It has been a while since we started to work on RBMs models and we are still amazed how versatile these machines are. They can be used in lots of domains, for instance, speech processing, computer vision, text mining and even collaborative filtering. However, the data of each domain that is used for training the model is very heterogeneous. It can be discrete in case of (movie) ratings, binary in case of simple text features or continuous for images and speech. The basic RBM model only provides binary units to model the data.
There are tricks to convert continuous data into a binary representation but it should be clear that such a kludge does not guarantee to lead to proper models. That is why people started to work on RBMs that can handle continuous data. Such a machine uses Gaussian nodes in the visible layer to model the data, for instance gray level intensities of images. Besides binary and gaussian units, there exists also other types of units, like the softmax unit, softplus or relu units.

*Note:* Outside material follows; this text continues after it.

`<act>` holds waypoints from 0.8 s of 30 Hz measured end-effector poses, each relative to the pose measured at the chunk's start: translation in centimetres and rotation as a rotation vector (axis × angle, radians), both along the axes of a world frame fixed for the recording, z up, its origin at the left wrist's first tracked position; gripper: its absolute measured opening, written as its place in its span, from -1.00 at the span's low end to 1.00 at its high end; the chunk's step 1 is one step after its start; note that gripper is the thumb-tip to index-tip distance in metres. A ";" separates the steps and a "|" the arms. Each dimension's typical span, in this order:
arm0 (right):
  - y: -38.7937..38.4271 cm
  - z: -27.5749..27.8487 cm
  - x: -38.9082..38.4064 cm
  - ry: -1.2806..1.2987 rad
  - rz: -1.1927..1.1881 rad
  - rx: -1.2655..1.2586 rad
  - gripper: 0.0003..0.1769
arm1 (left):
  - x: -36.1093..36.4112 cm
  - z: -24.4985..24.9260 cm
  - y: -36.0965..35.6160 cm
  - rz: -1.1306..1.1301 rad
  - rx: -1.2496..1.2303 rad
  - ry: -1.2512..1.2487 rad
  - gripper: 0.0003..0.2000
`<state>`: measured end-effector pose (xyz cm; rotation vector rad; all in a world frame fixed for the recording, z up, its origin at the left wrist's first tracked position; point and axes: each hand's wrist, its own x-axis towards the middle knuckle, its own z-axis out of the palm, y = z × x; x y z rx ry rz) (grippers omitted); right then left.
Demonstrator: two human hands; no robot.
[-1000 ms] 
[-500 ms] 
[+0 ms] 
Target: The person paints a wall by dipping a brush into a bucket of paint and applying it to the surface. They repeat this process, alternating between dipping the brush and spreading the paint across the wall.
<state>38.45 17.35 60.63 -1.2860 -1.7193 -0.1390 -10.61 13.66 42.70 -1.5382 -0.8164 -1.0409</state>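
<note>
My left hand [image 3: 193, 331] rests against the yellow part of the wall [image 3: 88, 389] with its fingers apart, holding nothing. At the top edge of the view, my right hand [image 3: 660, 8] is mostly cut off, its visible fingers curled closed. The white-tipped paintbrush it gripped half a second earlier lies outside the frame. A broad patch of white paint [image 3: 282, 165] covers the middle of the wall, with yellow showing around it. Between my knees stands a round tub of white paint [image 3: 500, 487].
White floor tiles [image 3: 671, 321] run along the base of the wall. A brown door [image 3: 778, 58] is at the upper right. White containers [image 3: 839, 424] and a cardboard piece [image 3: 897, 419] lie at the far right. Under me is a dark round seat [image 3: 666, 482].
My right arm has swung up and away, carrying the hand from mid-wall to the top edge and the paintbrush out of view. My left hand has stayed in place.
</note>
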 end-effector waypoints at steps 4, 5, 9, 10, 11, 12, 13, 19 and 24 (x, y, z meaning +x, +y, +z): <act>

Some of the unit types might be limited to a specific domain, for instance the replicated softmax is used to model the number of words in a document. With such a variety of different units, it is possible to model a huge number of problems with RBMs which might be another reason why RBMs are so popular right now.
Preliminary results of some experiments we conducted indicate that we might improve our models by using non-binary units. To measure the precision of the outcoming model, we tracked how many high-frequency keywords a model contained with different types of units. Additionally, we monitored the reconstruction error, well aware of the fact that it should be used with caution. The results were pretty different which means that we need more time to analyze the data before we can draw any real conclusions.
Again, we noted that a slight adjustment of one parameter can lead to a completely different result but since we kept all parameters fixed and just switched to a different type of unit, we can be at least sure that the different result was mostly caused by the new activation function.